Exercise prompt - Could you please reproduce every record below exactly, leaving out the pictures?

Data provided -
══════════
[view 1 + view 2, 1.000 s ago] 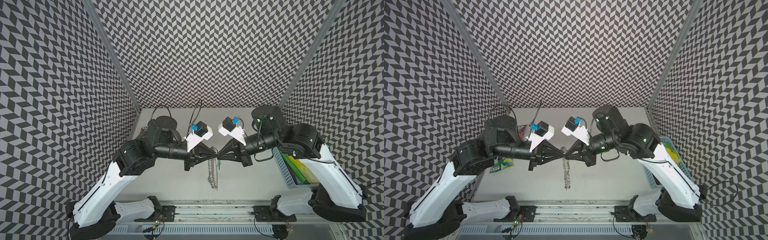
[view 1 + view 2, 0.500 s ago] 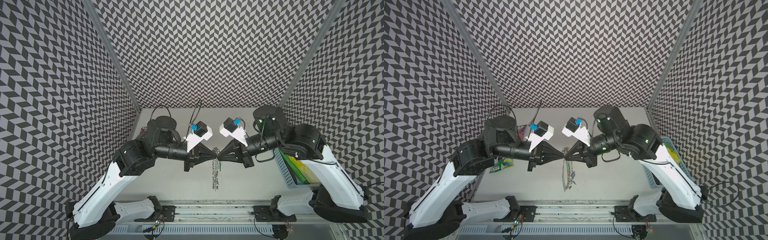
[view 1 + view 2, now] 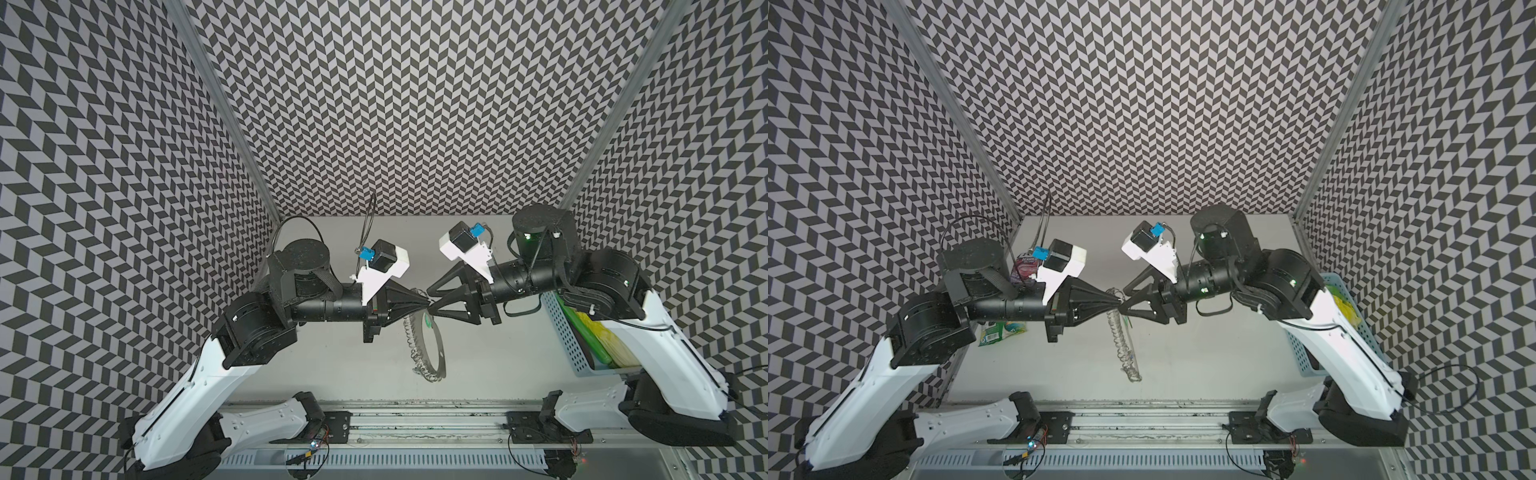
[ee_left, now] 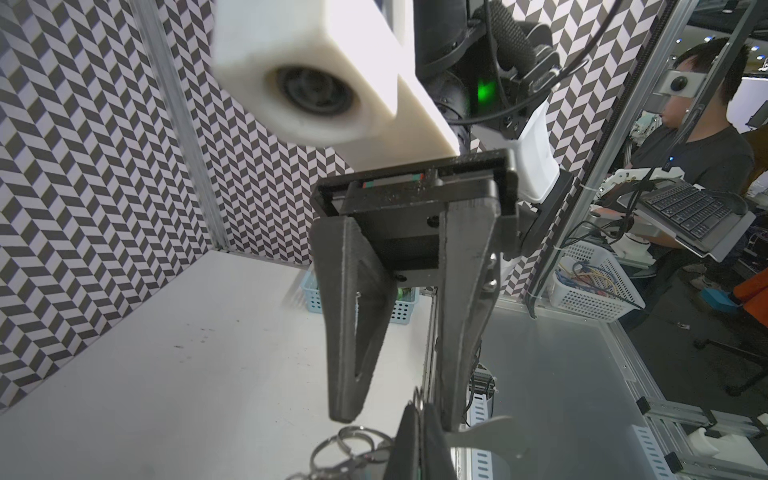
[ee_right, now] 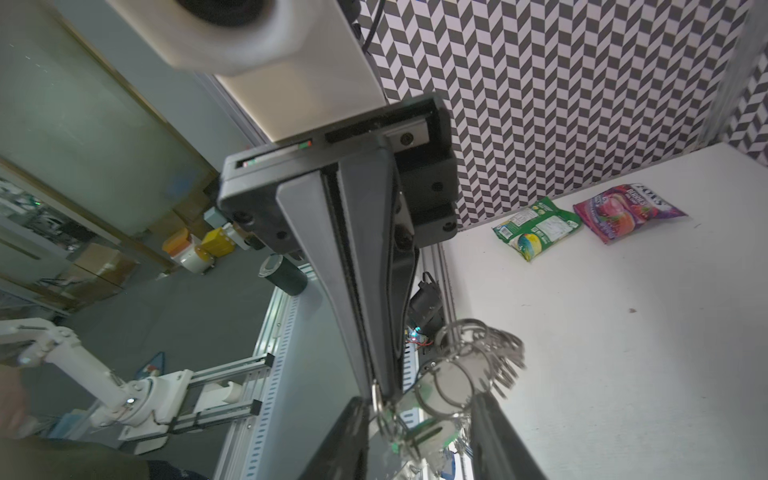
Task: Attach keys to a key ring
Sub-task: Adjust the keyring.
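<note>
The key ring (image 3: 434,349) is a gray crescent plate fringed with silver wire rings (image 5: 478,353). It hangs above the table from my left gripper (image 3: 427,302), which is shut on one ring at its top end (image 4: 419,432). My right gripper (image 3: 430,299) faces it tip to tip and stands open, its fingers (image 5: 347,440) on either side of the rings. The keys show as a green tag (image 5: 430,432) hanging among the rings between those open jaws. The tag is a green sliver in both top views (image 3: 427,320) (image 3: 1128,322). The metal key itself is too blurred to pick out.
A green snack bag (image 5: 536,228) and a purple one (image 5: 623,212) lie at the table's left side near the wall (image 3: 1000,330). A blue perforated basket (image 3: 567,332) with green and yellow items stands at the right edge. A metal rail (image 3: 415,415) runs along the front.
My right gripper's jaws have gone from shut to open. The hanging plate has swung and turned, showing more of its face. My left gripper stays shut in place.
</note>
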You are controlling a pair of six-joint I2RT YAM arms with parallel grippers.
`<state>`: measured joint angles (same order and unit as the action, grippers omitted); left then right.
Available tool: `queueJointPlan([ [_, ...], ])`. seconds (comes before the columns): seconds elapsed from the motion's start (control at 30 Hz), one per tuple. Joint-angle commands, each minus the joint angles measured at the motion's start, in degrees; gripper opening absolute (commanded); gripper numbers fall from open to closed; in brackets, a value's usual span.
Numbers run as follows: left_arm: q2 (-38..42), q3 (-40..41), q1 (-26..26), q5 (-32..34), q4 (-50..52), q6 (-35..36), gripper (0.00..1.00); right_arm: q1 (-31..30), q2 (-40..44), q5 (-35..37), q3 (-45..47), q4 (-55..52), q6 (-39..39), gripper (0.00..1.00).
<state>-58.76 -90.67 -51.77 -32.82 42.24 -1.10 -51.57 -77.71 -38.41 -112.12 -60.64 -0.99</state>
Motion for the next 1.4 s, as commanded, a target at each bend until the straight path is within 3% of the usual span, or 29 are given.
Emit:
queueJointPlan([
  [0.0, 1.75, 1.06, -0.35, 2.1, -7.91, -0.21, 0.0, 0.26, 1.51, 3.01, 0.88, 4.16, -0.28, 0.55],
  [0.13, 3.56, 3.68, -0.35, 3.84, -12.14, -1.37, 0.0, 0.46, 4.4, 6.78, 2.84, 7.94, -0.99, 0.72],
  [0.3, 5.44, 5.84, -0.34, 5.43, -16.95, -2.93, 0.0, 2.76, 9.32, 10.16, 6.88, 15.26, -2.56, 0.78],
  [0.5, 7.17, 7.23, -0.27, 6.07, -22.2, -4.06, 0.0, 6.17, 12.5, 3.54, 12.94, 25.58, -5.45, 0.71],
  [0.9, 7.02, 9.07, -0.26, 3.24, -35.73, -9.16, 0.0, 6.31, 7.03, -11.13, 13.32, 42.23, -16.05, 0.62],
  [1.37, 6.01, 8.87, -0.26, 2.06, -39.82, -12.08, 0.0, 6.32, 7.19, -12.94, 9.9, 42.58, -16.84, 0.58],
])
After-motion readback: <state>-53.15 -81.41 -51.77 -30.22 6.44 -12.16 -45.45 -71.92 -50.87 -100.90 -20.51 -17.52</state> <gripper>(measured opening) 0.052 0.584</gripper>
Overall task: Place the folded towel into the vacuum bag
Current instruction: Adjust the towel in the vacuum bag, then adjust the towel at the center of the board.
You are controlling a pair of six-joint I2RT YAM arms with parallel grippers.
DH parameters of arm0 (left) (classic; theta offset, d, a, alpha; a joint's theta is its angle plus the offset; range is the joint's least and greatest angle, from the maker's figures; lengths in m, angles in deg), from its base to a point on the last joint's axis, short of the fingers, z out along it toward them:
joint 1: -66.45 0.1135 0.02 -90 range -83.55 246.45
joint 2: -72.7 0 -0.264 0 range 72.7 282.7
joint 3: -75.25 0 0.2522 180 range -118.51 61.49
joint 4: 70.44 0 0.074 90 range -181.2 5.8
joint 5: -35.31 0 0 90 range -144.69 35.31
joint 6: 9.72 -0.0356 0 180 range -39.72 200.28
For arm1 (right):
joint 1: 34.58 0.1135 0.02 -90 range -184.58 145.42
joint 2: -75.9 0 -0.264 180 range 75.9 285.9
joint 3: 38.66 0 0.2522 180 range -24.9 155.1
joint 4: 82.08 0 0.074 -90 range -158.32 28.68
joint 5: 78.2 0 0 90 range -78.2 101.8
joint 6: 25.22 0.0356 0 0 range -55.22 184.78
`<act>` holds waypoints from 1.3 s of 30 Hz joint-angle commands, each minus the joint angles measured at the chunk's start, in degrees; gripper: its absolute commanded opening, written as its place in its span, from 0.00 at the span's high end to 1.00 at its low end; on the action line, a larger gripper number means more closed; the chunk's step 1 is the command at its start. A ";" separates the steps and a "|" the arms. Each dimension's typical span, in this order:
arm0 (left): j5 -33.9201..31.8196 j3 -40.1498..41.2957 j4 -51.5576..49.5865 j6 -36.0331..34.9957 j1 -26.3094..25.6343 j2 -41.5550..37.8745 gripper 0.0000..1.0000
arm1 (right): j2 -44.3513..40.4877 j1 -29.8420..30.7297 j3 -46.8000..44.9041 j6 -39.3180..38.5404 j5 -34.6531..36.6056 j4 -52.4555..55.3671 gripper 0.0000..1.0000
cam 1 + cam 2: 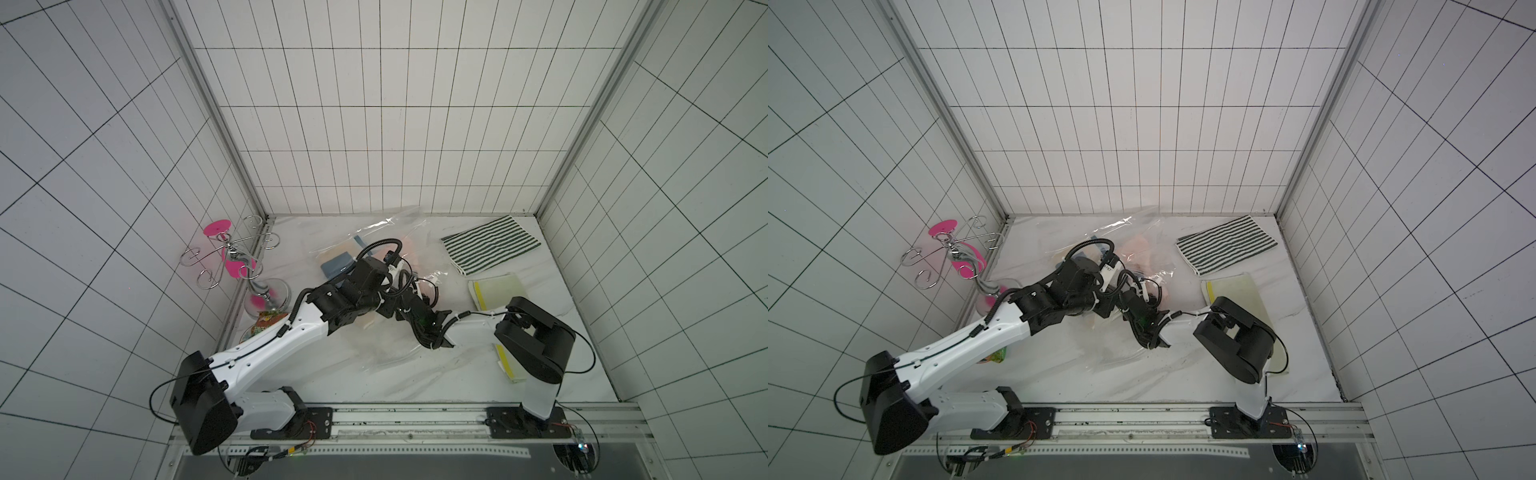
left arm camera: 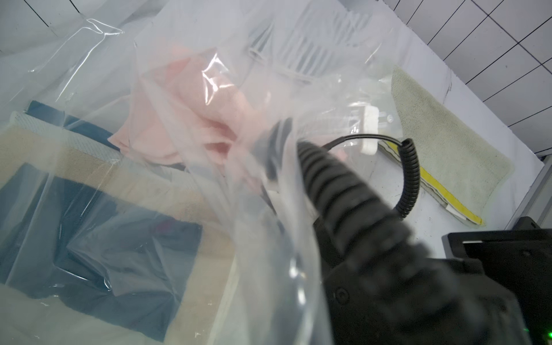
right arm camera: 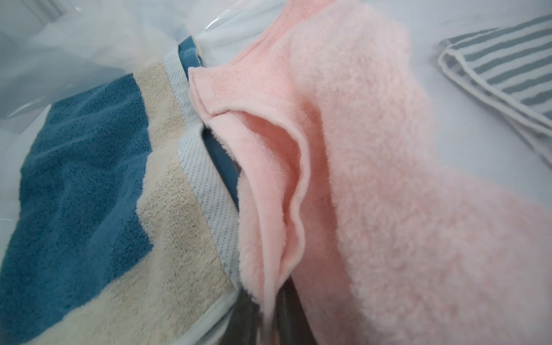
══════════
Answer to the exercise -
[view 1 + view 2, 1.000 s ago] 
[view 1 + view 2, 0.500 s ago] 
[view 1 + view 2, now] 
[ee_left, now] 
[ee_right, now] 
Task: Attach keys to a key ring
Sub-task: Adjust the keyring.
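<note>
The key ring (image 3: 434,349) is a gray crescent plate fringed with silver wire rings (image 5: 478,353). It hangs above the table from my left gripper (image 3: 427,302), which is shut on one ring at its top end (image 4: 419,432). My right gripper (image 3: 430,299) faces it tip to tip and stands open, its fingers (image 5: 347,440) on either side of the rings. The keys show as a green tag (image 5: 430,432) hanging among the rings between those open jaws. The tag is a green sliver in both top views (image 3: 427,320) (image 3: 1128,322). The metal key itself is too blurred to pick out.
A green snack bag (image 5: 536,228) and a purple one (image 5: 623,212) lie at the table's left side near the wall (image 3: 1000,330). A blue perforated basket (image 3: 567,332) with green and yellow items stands at the right edge. A metal rail (image 3: 415,415) runs along the front.
My right gripper's jaws have gone from shut to open. The hanging plate has swung and turned, showing more of its face. My left gripper stays shut in place.
</note>
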You are controlling a pair of six-joint I2RT YAM arms with parallel grippers.
`<state>`: measured joint angles (same order and unit as the action, grippers omitted); left then right.
Available tool: `queueJointPlan([ [_, ...], ])`. seconds (comes before the columns): seconds elapsed from the motion's start (control at 30 Hz), one per tuple. Joint-angle commands, each minus the joint angles measured at the motion's start, in degrees; gripper opening absolute (commanded); gripper numbers fall from open to closed; in brackets, a value's usual span.
Numbers run as follows: left_arm: q2 (-38..42), q3 (-40..41), q1 (-26..26), q5 (-32..34), q4 (-50..52), q6 (-35..36), gripper (0.00..1.00); right_arm: q1 (-31..30), q2 (-40..44), q5 (-35..37), q3 (-45..47), q4 (-55..52), q6 (-39..39), gripper (0.00..1.00).
<state>-58.76 -90.67 -51.77 -32.82 42.24 -1.10 -51.57 -77.71 -38.41 -112.12 -60.64 -0.99</state>
Motion for the next 1.4 s, as commanded, a target at each bend until the straight path is within 3% of the usual span, or 29 are given.
Emit:
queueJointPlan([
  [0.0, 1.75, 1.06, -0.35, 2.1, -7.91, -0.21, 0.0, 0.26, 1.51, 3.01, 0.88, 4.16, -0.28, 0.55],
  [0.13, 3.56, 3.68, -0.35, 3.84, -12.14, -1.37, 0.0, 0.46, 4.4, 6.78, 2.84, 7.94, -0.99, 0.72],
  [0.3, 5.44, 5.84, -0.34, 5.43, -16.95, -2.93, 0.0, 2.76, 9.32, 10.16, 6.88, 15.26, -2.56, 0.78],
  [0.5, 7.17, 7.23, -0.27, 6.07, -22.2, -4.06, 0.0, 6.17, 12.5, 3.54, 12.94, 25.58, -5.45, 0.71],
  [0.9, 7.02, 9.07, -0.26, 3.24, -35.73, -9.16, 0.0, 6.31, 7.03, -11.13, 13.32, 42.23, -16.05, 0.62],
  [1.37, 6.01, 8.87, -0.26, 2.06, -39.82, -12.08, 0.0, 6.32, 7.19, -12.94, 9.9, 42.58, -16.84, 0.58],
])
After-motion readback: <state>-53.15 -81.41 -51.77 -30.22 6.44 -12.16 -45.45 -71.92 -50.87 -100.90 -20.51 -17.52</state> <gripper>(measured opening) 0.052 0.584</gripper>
Overall task: Place the folded towel into the vacuum bag
Current instruction: Adjust the towel in the vacuum bag, then adjust the towel at the center of the board.
You are controlling a pair of six-joint I2RT YAM arms with parallel grippers.
DH parameters of arm0 (left) (classic; theta offset, d, a, alpha; a joint's theta is its angle plus the offset; range is the joint's least and greatest angle, from the maker's figures; lengths in m, angles in deg), from its base to a point on the last joint's axis, short of the fingers, z out along it toward them:
joint 1: -66.45 0.1135 0.02 -90 range -83.55 246.45
joint 2: -72.7 0 -0.264 0 range 72.7 282.7
joint 3: -75.25 0 0.2522 180 range -118.51 61.49
joint 4: 70.44 0 0.074 90 range -181.2 5.8
joint 5: -35.31 0 0 90 range -144.69 35.31
joint 6: 9.72 -0.0356 0 180 range -39.72 200.28
For arm1 (right):
joint 1: 34.58 0.1135 0.02 -90 range -184.58 145.42
joint 2: -75.9 0 -0.264 180 range 75.9 285.9
joint 3: 38.66 0 0.2522 180 range -24.9 155.1
joint 4: 82.08 0 0.074 -90 range -158.32 28.68
joint 5: 78.2 0 0 90 range -78.2 101.8
joint 6: 25.22 0.0356 0 0 range -55.22 184.78
`<act>` holds waypoints from 1.3 s of 30 Hz joint-angle commands, each minus the joint angles measured at the chunk's start, in degrees; gripper: its absolute commanded opening, written as its place in its span, from 0.00 at the span's high end to 1.00 at its low end; on the action line, a larger gripper number means more closed; the chunk's step 1 is the command at its start. A ";" separates the steps and a "|" the arms. Each dimension's typical span, in this order:
arm0 (left): j5 -33.9201..31.8196 j3 -40.1498..41.2957 j4 -51.5576..49.5865 j6 -36.0331..34.9957 j1 -26.3094..25.6343 j2 -41.5550..37.8745 gripper 0.0000..1.0000
arm1 (right): j2 -44.3513..40.4877 j1 -29.8420..30.7297 j3 -46.8000..44.9041 j6 -39.3180..38.5404 j5 -34.6531..36.6056 j4 -52.4555..55.3671 gripper 0.0000..1.0000
cam 1 + cam 2: 
left arm camera: 
right arm camera: 

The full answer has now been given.